Problem details → What you return should be each line of the data containing the string "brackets".

(Beginning of Data to process)

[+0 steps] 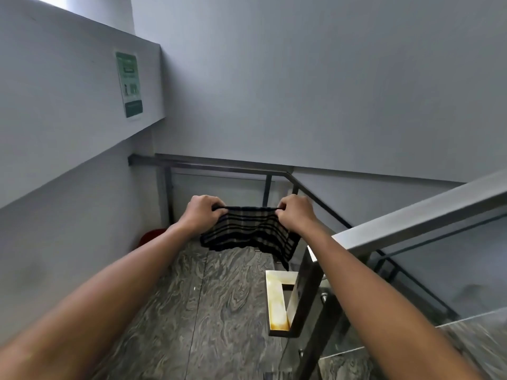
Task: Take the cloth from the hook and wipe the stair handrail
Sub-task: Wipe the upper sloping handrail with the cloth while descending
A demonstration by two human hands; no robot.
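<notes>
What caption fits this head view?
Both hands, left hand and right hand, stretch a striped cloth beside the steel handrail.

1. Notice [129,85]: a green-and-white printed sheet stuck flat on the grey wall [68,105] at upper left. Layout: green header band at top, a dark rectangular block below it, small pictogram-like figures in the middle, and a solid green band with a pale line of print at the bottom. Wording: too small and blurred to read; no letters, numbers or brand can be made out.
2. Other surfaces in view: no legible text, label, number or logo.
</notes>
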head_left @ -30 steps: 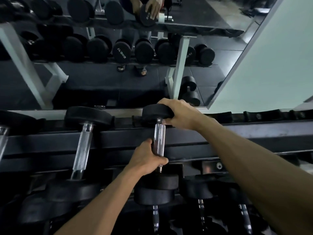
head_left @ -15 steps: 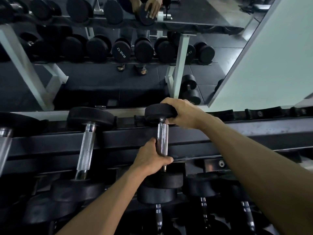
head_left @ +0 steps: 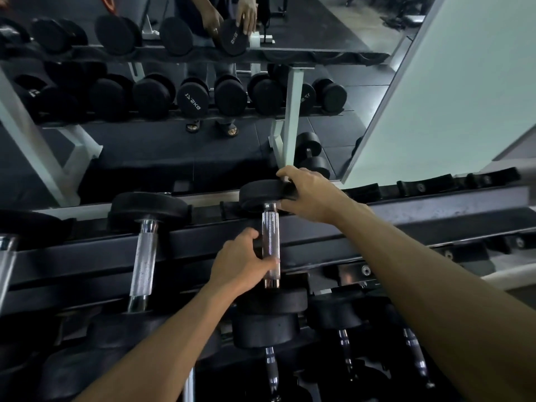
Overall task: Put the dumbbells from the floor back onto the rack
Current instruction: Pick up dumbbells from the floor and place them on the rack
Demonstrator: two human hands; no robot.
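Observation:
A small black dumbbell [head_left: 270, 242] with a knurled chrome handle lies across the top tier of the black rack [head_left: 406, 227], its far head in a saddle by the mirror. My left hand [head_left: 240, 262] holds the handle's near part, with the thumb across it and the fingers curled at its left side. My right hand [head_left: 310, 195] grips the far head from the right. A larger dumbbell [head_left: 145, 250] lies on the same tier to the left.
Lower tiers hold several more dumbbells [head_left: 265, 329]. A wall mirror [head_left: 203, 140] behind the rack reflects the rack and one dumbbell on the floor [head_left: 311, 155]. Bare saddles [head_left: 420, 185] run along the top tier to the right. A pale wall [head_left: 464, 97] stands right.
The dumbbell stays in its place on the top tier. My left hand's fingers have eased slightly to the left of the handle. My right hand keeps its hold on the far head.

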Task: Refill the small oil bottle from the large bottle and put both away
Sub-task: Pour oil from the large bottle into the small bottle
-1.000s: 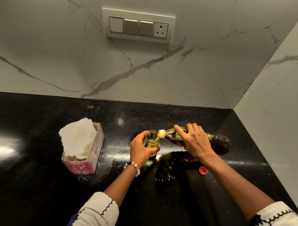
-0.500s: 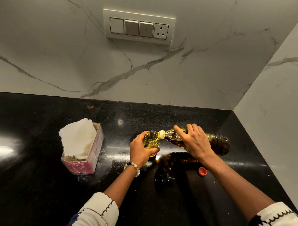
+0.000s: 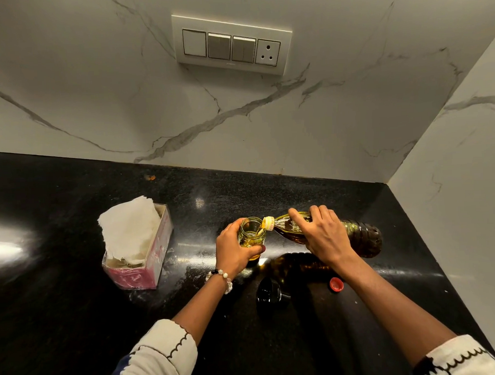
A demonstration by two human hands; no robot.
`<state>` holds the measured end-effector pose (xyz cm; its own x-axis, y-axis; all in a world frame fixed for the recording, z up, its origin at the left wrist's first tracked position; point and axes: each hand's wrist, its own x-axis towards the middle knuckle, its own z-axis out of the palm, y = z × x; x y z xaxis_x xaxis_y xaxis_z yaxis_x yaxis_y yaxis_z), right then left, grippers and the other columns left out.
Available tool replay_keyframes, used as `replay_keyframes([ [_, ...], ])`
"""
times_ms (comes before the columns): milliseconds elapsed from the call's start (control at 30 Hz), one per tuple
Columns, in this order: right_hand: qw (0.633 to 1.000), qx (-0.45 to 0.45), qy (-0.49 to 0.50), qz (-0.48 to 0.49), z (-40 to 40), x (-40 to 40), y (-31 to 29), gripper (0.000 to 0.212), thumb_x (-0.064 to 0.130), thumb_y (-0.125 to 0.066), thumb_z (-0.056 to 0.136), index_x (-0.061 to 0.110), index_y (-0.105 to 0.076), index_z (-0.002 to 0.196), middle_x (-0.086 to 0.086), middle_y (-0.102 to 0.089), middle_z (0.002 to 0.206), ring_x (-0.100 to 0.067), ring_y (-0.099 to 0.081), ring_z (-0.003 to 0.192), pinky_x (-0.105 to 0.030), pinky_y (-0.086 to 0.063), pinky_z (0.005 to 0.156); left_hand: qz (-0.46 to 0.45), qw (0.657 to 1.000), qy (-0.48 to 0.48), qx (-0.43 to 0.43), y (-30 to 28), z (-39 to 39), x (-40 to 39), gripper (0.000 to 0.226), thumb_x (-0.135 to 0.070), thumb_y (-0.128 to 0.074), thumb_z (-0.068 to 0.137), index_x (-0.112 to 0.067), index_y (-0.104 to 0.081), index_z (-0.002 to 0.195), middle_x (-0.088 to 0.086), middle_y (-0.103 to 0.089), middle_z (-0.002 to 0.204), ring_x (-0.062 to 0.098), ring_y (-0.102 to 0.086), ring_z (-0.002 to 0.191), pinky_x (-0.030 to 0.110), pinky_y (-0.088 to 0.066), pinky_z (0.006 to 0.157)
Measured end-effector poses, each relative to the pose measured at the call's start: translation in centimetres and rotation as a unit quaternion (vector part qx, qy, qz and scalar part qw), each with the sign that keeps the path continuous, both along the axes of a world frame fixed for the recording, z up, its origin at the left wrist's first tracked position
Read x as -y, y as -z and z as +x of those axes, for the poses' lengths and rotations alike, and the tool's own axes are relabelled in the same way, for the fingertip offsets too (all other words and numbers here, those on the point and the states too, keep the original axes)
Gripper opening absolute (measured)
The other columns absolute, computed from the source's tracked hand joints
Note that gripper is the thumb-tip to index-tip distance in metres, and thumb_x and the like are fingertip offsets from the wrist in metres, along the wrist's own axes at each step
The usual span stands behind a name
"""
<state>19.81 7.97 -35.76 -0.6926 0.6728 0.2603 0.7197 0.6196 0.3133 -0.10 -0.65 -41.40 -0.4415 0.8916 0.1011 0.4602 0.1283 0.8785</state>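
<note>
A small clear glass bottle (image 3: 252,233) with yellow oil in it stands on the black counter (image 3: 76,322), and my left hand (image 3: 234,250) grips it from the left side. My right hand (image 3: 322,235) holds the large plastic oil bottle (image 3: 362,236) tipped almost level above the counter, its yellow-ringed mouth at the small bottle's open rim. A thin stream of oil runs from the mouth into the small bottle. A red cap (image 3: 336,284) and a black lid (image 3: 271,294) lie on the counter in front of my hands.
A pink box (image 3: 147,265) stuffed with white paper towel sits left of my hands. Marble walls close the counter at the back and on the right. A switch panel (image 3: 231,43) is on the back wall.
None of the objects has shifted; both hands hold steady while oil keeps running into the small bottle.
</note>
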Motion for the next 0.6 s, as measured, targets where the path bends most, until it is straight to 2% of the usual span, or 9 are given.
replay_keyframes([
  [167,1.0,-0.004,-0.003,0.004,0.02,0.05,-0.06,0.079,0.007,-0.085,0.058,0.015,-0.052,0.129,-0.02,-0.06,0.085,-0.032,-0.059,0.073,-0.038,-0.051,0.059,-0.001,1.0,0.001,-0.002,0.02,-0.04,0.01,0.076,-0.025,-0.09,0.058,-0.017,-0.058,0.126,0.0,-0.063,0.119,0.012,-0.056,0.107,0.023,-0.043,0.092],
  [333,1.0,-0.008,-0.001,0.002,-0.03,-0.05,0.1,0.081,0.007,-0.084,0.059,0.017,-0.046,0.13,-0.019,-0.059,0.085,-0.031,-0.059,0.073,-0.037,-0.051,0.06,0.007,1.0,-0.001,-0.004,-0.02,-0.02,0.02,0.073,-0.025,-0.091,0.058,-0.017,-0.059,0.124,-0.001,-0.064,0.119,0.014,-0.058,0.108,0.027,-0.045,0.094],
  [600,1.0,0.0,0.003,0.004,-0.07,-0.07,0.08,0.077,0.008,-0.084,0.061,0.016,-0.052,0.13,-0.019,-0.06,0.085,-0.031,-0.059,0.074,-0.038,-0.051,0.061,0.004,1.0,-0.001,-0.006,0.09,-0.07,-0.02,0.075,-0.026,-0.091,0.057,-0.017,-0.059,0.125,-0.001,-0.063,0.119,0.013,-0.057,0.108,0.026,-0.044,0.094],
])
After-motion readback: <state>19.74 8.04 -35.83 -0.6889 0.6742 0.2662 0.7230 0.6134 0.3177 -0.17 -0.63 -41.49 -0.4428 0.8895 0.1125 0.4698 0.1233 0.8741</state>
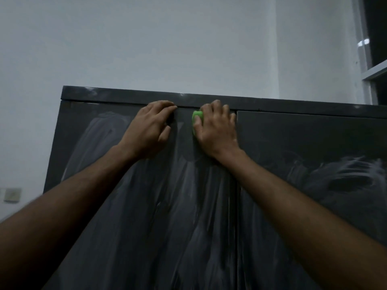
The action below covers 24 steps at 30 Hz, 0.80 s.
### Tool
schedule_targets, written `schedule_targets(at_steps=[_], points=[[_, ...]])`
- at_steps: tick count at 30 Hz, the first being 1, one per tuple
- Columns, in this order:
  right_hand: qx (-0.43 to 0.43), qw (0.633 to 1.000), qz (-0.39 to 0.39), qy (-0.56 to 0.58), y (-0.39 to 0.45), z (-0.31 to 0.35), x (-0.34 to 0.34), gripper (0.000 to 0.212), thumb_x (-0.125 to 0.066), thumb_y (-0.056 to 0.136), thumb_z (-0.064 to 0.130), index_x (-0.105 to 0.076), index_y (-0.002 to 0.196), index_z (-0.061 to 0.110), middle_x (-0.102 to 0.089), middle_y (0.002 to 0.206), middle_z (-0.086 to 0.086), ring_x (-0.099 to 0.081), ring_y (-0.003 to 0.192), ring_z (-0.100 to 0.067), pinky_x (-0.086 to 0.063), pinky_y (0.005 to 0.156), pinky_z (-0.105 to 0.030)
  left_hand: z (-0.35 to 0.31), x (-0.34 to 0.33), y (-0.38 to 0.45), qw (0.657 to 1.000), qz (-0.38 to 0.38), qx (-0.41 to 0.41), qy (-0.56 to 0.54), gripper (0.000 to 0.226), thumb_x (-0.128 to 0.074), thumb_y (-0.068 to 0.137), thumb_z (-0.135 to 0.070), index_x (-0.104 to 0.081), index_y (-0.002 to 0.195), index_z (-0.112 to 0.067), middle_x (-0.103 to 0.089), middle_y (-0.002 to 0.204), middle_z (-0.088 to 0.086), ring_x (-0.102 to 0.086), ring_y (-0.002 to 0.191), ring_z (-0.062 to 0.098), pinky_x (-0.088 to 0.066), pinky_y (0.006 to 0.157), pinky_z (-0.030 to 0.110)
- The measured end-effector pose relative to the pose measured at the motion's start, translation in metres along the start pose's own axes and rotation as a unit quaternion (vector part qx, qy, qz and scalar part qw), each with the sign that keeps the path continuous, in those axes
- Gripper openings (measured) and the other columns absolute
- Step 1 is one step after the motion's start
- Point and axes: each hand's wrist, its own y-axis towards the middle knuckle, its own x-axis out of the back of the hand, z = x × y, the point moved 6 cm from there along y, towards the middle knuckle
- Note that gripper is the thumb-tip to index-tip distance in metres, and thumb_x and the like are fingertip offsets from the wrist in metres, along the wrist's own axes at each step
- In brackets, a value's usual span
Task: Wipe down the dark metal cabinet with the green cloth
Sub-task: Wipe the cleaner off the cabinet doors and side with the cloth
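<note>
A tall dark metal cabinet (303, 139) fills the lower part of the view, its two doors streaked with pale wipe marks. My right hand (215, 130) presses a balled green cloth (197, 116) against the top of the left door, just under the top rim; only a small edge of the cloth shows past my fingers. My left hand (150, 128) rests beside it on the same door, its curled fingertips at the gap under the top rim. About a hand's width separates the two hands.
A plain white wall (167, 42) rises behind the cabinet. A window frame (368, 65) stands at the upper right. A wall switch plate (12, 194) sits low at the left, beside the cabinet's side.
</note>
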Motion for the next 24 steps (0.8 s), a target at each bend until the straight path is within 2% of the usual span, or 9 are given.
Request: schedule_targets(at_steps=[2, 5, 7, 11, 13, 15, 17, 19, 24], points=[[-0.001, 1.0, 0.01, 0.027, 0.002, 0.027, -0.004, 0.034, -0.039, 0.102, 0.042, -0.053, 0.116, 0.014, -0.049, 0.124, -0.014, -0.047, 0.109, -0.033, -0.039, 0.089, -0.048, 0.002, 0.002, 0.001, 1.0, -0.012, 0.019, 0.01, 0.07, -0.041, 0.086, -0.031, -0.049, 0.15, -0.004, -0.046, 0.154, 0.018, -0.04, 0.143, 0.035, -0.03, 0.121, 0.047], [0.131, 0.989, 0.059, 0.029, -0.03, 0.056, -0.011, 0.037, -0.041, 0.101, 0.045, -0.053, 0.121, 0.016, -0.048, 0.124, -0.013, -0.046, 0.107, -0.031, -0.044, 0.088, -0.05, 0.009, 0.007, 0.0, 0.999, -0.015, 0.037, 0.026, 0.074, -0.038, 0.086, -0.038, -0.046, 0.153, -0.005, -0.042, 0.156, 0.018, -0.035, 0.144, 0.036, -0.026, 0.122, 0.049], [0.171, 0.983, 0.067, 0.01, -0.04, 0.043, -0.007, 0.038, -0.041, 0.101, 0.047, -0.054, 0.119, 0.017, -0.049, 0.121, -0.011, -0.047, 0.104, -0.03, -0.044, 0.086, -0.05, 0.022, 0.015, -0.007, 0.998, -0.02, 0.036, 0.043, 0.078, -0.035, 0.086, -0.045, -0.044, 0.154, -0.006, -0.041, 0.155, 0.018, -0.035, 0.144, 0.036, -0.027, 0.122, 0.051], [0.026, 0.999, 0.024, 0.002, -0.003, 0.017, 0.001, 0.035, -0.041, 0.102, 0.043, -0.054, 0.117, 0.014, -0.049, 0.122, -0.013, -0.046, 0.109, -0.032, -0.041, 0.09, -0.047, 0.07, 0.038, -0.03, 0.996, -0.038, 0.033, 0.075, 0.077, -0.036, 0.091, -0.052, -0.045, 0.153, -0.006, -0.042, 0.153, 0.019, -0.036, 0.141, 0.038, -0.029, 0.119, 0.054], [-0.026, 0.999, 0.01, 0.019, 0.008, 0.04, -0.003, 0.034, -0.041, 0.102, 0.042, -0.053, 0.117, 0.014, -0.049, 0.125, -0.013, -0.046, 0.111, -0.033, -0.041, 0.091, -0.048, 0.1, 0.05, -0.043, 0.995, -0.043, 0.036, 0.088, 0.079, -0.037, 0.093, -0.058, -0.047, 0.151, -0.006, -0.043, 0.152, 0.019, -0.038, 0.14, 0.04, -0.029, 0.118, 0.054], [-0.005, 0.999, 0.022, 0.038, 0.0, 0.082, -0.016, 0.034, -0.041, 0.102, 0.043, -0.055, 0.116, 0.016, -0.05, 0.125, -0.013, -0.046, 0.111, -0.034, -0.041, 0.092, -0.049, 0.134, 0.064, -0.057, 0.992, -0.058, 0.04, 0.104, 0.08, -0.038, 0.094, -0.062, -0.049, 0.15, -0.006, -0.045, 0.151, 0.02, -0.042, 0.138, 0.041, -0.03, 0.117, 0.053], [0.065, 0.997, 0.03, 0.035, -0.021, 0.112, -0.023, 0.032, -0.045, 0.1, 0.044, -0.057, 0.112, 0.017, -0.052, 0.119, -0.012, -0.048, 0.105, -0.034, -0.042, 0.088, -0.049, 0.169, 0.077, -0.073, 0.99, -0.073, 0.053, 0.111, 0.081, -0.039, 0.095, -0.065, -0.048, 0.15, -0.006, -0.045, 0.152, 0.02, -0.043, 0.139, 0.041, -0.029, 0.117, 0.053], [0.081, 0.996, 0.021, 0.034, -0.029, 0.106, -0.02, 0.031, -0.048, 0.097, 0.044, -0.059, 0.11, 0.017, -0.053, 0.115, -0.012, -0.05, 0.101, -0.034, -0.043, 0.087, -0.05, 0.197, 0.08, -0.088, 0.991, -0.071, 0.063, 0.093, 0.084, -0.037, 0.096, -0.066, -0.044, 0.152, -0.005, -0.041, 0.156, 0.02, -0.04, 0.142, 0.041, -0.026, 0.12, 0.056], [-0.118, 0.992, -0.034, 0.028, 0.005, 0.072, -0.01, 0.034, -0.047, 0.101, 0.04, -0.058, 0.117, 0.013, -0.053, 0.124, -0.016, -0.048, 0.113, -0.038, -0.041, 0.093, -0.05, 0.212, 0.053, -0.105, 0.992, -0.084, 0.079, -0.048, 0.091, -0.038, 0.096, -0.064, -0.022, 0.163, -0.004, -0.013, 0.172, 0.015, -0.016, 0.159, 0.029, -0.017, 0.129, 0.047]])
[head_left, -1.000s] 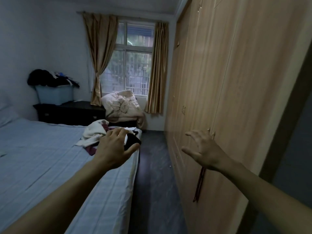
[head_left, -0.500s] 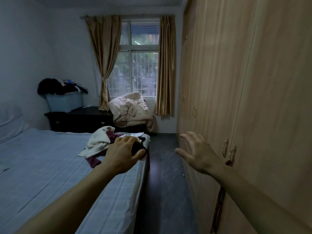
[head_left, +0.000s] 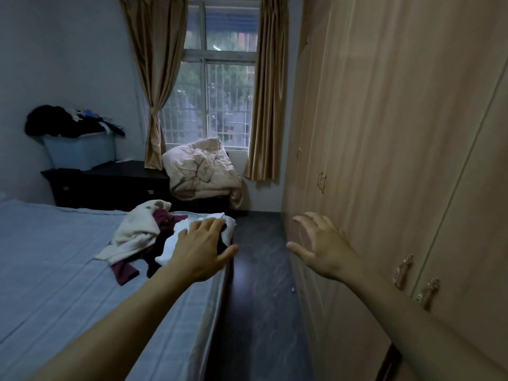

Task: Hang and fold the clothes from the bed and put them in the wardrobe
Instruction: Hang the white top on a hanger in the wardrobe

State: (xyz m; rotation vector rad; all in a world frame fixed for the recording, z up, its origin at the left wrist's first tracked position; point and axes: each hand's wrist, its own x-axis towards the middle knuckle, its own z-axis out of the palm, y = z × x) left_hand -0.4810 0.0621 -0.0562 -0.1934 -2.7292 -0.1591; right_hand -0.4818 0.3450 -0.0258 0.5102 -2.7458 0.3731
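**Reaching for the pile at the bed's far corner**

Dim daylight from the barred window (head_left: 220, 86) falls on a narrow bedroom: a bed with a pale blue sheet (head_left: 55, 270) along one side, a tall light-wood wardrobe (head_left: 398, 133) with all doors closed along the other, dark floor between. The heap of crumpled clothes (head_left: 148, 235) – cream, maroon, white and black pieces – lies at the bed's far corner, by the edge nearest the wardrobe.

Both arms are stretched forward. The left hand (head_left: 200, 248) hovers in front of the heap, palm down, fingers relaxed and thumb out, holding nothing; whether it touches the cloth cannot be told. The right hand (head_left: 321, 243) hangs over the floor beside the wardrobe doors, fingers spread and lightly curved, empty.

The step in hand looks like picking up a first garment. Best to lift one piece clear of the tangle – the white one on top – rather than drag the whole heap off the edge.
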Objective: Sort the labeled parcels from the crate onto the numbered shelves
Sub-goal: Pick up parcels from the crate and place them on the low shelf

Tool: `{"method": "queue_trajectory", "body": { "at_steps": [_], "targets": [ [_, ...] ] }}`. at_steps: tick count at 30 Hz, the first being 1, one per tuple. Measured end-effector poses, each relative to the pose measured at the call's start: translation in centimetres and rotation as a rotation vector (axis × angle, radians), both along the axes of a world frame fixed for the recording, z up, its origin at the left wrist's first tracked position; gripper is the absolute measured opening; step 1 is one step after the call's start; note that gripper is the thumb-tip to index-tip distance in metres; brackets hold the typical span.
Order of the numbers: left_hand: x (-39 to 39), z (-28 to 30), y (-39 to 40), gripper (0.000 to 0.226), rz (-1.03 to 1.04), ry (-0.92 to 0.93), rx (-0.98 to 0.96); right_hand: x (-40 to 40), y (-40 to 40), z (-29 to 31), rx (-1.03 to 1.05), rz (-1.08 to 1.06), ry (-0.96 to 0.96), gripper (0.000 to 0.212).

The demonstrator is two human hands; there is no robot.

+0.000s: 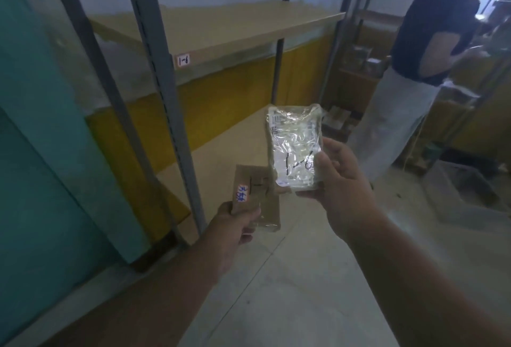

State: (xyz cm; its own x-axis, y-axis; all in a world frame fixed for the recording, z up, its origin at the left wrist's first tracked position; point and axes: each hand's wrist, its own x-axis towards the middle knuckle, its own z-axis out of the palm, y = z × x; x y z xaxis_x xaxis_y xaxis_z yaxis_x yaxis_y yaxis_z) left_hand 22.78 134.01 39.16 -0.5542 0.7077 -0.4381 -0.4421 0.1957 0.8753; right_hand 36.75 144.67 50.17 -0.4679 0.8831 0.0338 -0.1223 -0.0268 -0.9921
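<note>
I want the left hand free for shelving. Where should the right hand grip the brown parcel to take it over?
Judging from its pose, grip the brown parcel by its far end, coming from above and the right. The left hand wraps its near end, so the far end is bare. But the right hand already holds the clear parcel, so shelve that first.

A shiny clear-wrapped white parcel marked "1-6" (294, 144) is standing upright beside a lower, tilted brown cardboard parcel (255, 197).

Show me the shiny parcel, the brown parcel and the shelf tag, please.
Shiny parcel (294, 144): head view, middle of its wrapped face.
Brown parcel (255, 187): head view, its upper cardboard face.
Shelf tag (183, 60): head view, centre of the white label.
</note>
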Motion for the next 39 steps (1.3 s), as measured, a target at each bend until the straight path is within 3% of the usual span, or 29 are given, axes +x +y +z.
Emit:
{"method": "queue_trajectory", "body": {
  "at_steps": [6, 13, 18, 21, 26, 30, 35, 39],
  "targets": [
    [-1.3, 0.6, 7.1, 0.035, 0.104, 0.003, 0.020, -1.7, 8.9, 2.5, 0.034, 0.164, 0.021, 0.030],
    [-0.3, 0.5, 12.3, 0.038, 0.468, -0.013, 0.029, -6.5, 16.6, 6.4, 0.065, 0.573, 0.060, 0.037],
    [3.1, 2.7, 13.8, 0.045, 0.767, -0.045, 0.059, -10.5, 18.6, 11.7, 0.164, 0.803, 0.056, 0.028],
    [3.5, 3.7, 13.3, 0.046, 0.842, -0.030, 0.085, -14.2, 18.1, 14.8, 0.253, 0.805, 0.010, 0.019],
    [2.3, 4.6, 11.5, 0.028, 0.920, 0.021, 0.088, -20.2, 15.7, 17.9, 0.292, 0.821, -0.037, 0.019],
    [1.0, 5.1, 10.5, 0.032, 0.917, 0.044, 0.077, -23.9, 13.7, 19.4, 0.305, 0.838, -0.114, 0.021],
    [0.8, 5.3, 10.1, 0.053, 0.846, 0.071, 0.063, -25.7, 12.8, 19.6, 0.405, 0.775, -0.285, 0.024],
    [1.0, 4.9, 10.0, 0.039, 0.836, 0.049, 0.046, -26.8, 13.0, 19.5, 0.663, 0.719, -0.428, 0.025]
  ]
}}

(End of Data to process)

Reply to the task →
- In brackets, a value's usual span
Tool: `{"method": "queue_trajectory", "body": { "at_steps": [_], "targets": [ [_, ...] ] }}`. at_steps: tick count at 30 Hz, the first being 1, one per tuple. Measured end-effector poses, each relative to the pose measured at the call's start: translation in centimetres and rotation as a rotation vector (axis × angle, radians), both along the axes of a world frame fixed for the recording, z up, its origin at the left wrist's first tracked position; gripper is the absolute measured opening; step 1 is one step after the call's start; note that gripper is the thumb-tip to index-tip distance in metres; brackets hold the typical span.

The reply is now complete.